Scandale Tarn (Short valley tarn)
As we squeezed past a JCB laying concrete drains, we were reminded that this broad track is maintained by the National Park, and it makes for easy gentle walking beside the beck. The valley was smoothed to its wide U-shape in the Ice Age, and below a little waterfall are hummocks of glacial moraines which were dumped by the retreating ice. The end of the flat valley is reached at Scandale Bottom where a stream is forded, then passing a sheepfold the path climbs the rib between two streams beside a wall.

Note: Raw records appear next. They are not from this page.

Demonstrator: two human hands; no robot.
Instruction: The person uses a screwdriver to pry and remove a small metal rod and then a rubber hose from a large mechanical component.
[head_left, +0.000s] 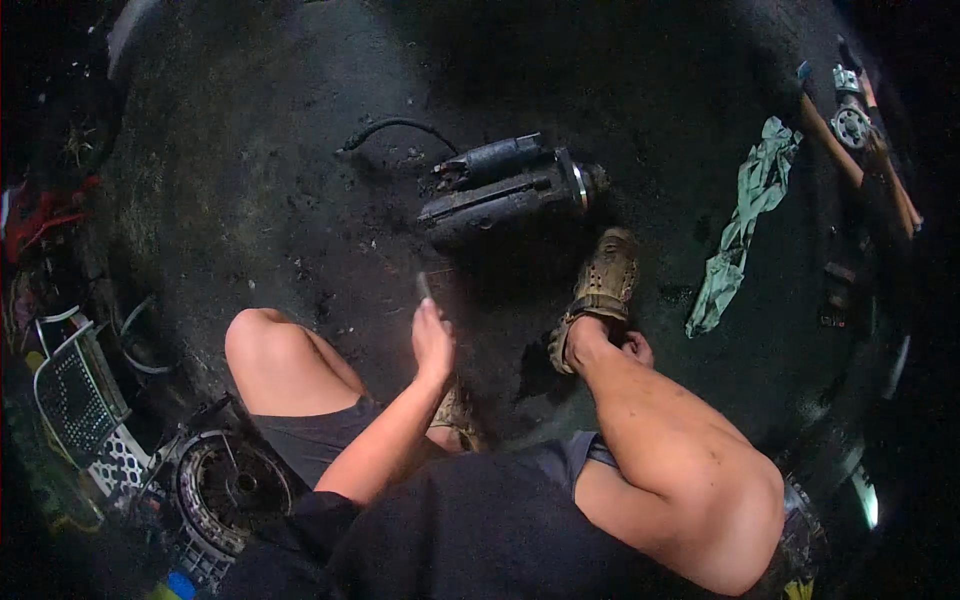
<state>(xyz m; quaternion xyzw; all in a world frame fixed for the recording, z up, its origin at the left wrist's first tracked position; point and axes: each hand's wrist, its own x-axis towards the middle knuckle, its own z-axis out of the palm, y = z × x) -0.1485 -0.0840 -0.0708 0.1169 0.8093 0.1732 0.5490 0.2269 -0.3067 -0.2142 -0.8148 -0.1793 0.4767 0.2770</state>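
Note:
A dark, greasy starter motor [500, 203] lies on its side on the floor ahead of me, its smaller cylinder uppermost. From its left end a black cable [400, 124] curves away. My left hand [432, 340] is closed around a short, narrow, greyish tool [423, 285] whose tip points toward the motor without touching it. The tool's exact kind is too small and blurred to tell. Beside my right ankle, my right hand [637, 348] shows only in part behind the leg. Its visible fingers look curled, and whatever they might hold is hidden.
A crumpled pale green cloth [740, 230] lies to the right. At far right, another person's arms [835, 145] reach around a metal part with a round pulley [851, 127]. A perforated white metal chair [75, 395] and a round clutch-like part [235, 485] are at left.

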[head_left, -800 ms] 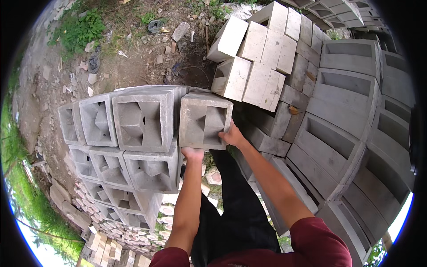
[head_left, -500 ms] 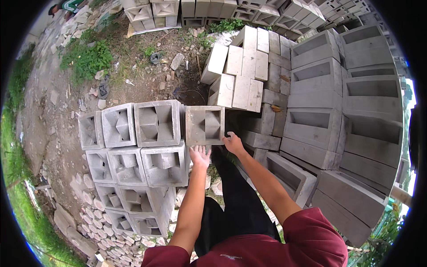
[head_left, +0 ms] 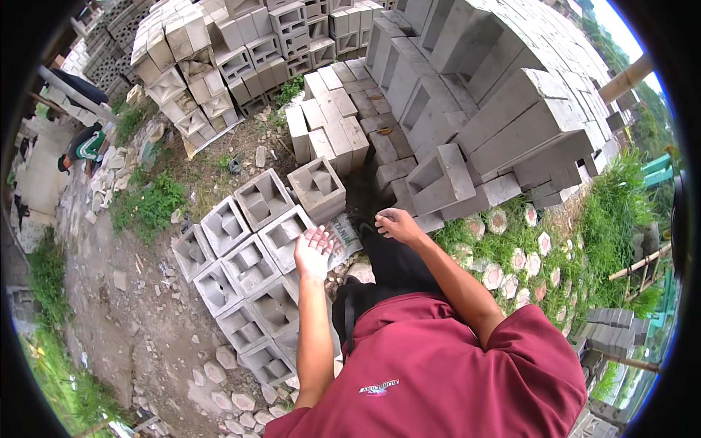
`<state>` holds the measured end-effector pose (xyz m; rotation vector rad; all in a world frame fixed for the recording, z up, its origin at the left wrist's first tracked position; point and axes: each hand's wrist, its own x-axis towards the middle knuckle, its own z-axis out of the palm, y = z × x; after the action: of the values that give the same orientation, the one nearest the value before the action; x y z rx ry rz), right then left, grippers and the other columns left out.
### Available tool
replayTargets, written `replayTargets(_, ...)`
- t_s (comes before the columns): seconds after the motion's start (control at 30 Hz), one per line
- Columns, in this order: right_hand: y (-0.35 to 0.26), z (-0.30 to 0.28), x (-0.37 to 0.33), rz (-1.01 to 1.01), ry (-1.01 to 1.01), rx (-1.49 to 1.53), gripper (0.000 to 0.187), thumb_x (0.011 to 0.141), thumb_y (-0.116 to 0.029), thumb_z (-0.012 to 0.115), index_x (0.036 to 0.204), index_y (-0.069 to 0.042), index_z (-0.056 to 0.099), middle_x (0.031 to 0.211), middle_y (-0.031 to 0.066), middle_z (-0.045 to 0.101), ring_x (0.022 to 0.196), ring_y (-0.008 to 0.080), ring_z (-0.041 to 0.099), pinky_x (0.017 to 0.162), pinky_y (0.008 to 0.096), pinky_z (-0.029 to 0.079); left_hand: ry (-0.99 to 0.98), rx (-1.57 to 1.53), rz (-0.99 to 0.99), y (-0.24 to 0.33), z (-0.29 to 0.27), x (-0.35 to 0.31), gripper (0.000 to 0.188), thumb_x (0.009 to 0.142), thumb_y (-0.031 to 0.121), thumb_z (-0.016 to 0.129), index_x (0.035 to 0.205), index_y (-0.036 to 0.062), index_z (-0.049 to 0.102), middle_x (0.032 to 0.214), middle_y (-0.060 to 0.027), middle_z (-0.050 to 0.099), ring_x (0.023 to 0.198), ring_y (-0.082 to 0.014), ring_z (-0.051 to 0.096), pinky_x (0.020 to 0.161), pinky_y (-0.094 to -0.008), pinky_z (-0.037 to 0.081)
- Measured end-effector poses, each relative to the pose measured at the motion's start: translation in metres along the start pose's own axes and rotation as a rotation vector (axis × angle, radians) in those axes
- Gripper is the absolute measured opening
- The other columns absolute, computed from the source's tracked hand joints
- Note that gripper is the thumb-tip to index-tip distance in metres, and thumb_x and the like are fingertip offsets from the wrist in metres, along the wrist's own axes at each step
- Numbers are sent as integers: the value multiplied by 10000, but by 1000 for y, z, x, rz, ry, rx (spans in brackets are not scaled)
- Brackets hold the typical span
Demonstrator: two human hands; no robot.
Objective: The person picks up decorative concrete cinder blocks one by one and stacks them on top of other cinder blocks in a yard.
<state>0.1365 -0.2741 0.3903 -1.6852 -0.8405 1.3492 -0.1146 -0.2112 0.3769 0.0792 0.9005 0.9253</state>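
A grey hollow concrete block (head_left: 318, 187) stands at the right end of a row of like blocks (head_left: 241, 241) on the ground. My left hand (head_left: 314, 252) hovers open, palm up, just below it, touching nothing. To its right my right hand (head_left: 398, 224) is also open and empty, a little away from the block. Both arms reach out from my dark red shirt (head_left: 445, 372).
A tall stack of large grey blocks (head_left: 496, 117) rises on the right, with flat slabs (head_left: 328, 131) piled beside it. More block piles (head_left: 241, 51) stand farther off. A crouching person (head_left: 82, 146) is at far left. Hexagonal pavers (head_left: 511, 255) lie in grass.
Both hands have let go of the hollow block, which now rests at the row's right end. The hands have drawn back and the view has lifted toward the yard.
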Motion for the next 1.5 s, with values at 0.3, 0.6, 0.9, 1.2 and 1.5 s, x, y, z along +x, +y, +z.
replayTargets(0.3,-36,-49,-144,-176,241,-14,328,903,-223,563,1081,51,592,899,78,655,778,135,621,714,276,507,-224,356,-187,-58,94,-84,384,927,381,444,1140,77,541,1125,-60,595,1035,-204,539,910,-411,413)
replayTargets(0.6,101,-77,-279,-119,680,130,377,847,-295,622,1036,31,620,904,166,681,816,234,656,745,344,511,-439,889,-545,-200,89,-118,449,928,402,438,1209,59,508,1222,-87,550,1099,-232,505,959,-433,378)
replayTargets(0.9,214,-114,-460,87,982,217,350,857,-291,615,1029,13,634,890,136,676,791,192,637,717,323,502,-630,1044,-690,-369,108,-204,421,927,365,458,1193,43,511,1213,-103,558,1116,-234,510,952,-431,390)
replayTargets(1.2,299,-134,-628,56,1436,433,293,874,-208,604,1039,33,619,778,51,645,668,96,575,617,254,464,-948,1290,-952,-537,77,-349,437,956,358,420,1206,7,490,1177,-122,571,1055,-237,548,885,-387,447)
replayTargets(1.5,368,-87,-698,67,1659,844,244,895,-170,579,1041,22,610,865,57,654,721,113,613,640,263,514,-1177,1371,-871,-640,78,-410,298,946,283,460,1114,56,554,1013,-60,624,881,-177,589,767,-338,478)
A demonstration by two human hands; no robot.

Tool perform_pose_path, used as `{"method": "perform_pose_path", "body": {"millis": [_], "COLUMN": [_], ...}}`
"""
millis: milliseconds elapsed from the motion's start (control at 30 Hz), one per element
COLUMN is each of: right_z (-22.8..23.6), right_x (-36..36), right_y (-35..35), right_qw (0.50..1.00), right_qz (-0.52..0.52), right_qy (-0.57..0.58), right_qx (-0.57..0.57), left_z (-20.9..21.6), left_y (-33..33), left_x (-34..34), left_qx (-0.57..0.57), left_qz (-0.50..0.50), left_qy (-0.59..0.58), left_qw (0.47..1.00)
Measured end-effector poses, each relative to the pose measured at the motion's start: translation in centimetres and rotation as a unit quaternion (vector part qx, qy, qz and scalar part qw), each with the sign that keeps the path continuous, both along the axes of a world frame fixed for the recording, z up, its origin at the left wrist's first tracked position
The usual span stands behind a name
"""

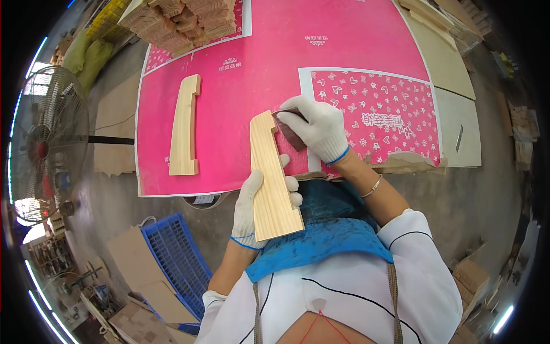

After a final gate the climb begins in earnest up the Scandale Pass. This ancient way was not used much after the alternative route was made over the Kirkstone Pass, for it climbs an extra 300ft. Crossing the ladder stile at the col, turn left and continue to climb beside the wall, which as it reaches Scandale Tarn bends away downhill. There is a long view down the valley of Scandale Beck to Windermere, to the north-east lie the twin rocky tops of Little Hart Crag, while on the skyline above the tarn is one of the surviving stone men of High Bakestones, where five of the eight cairns were destroyed in 1994. While many pass within yards of the tarn, few turn aside even for a moment to the quiet grassy bowl where a little stream hurries down to join Scandale Beck.
Red Screes Tarn
Retracing your steps to the col, keep straight on and follow the wall up the steep slopes of Red Screes. It is a stiff ascent of 900ft, and as you climb past the flat slabs of Broad Crag, Brothers Water with its square field of tents comes into view. When the wall turns away towards Middle Dodd, continue climbing in the same direction to join the ridge, where you turn left past a pool to the little mountain tarn.
Red Screes Tarn on the grassy summit, and only 20 yards from the stone OS trig point (2549ft), must be the nearest tarn to a mountain top in the Lakes. Yet it never seems to dry up in spite of the fact that it is replenished almost entirely by rain water. There are splendid views down the Kirkstone Pass, which De Quincy claimed in 1785 to have descended in about 6 minutes, a speed he calculated to be at least 18 miles per hour. The pass acquired its name from a rock near the road which resembles a church, and the steepest part of the pass was called ‘The Struggle’ where passengers in the horse-drawn carriages to Patterdale had to get out and walk.
Ambleside
The descent now lies to the south and walking back along the ridge there is a bird’s-eye view of the Kirkstone Inn, while rising above it, like rows of stage scenery, two ridges converge on Caudale Moor, beyond is the switchback of Froswick and Ill Bell while furthest, and on the skyline, is the Cross Fell Range.
It is a gentle way down, heading towards the end of Windermere, following the path past the top of Raven Crag and by a large cairn, then keeping beside a wall to Snarker Pike, Ambleside appears below, and on the far horizon is the sea.
The path continues down the broad ridge above Pet’s Quarry, which re-opened in 1950 and is one of the few quarries still working in the Lakes, then meeting a wall you turn right to a ladder stile and down between the walls of a wide green lane. This was an ‘occupation’ road along which cattle and sheep were herded up onto the fells. With a final steep descent the footpath reaches the Kirkstone Road, and this is followed for about ¼ mile before turning right at the bend opposite a hotel, on the footpath to Ellerigg.
The gated walled track leads by a memorial seat, with a good view over Ambleside, and passing a Christmas tree plantation, goes along the edge of the fields to a little gate onto Ellerigg Road. Sweden Bridge Lane then takes you down into the town, but you can vary the route back by exploring Old Ambleside where Rattle Gill recalls the noise once made by the mills and waterwheels of Stock Ghyll.